WHAT IS NEEDED: Keep to one stretch of the data below, the lines from the one with "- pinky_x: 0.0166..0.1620" up to and including the one with "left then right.", and return that stretch exactly.

EXERCISE DATA:
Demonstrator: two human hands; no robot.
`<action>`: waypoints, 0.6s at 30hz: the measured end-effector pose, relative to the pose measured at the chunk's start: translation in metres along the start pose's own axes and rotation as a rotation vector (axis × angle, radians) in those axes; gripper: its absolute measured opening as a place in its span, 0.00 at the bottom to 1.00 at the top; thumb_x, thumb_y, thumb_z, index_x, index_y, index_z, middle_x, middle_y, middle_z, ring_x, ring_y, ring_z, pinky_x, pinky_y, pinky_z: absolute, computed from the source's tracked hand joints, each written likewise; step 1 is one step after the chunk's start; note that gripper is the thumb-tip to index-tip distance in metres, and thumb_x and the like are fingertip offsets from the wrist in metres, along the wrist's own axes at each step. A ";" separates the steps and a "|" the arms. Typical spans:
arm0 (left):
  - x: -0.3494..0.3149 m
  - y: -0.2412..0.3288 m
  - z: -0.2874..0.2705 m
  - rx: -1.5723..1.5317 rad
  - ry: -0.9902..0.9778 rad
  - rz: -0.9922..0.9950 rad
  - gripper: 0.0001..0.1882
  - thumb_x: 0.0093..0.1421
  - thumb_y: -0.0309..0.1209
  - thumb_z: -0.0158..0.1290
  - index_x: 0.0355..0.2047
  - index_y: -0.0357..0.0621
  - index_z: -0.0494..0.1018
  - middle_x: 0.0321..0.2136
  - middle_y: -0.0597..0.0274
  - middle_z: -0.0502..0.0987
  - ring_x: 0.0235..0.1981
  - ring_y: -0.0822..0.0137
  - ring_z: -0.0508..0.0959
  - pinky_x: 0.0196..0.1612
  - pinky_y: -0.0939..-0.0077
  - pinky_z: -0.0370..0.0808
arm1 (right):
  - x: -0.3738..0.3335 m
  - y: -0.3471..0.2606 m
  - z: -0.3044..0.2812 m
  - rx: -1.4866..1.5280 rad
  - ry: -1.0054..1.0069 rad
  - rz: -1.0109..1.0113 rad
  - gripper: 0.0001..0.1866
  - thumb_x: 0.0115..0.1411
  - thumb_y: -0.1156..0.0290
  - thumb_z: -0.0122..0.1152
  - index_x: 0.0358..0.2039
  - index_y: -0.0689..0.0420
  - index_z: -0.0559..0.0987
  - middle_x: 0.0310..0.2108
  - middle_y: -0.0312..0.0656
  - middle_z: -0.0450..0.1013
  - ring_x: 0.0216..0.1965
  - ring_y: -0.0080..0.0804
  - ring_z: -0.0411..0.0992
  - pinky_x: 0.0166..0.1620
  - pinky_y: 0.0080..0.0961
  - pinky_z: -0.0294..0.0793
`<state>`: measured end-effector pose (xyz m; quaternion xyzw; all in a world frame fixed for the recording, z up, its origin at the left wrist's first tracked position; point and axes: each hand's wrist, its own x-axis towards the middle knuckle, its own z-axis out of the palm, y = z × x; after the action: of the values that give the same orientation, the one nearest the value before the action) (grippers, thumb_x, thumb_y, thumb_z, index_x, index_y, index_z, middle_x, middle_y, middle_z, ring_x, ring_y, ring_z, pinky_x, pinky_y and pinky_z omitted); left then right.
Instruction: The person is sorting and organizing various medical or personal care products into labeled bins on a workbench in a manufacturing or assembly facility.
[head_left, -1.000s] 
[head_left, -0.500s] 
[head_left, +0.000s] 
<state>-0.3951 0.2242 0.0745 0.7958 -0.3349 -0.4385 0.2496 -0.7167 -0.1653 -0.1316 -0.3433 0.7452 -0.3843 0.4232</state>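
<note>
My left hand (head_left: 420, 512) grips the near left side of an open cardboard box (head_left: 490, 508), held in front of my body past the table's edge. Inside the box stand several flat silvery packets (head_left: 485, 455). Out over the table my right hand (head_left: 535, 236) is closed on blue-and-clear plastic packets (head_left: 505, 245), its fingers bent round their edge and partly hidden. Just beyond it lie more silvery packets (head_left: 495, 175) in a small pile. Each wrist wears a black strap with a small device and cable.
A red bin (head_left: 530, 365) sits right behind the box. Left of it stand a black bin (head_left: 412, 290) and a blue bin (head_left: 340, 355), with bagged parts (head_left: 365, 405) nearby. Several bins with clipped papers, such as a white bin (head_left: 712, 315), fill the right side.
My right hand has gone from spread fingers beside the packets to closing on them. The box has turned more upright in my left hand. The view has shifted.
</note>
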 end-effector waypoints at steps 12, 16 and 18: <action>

EXERCISE OUTPUT:
  - pinky_x: 0.0166..0.1620
  - pinky_y: 0.0080..0.0961
  - pinky_z: -0.0294..0.0793
`<state>`: measured end-effector pose (xyz m; quaternion xyzw; all in a world frame fixed for the recording, z up, its origin at the left wrist's first tracked position; point and axes: each hand's wrist, its own x-axis towards the middle knuckle, its own z-axis out of the palm, y = z × x; after the action: of the values that give the same orientation, the one nearest the value before the action) (grippers, thumb_x, thumb_y, thumb_z, index_x, index_y, index_z, middle_x, middle_y, middle_z, ring_x, ring_y, ring_z, pinky_x, pinky_y and pinky_z omitted); left then right.

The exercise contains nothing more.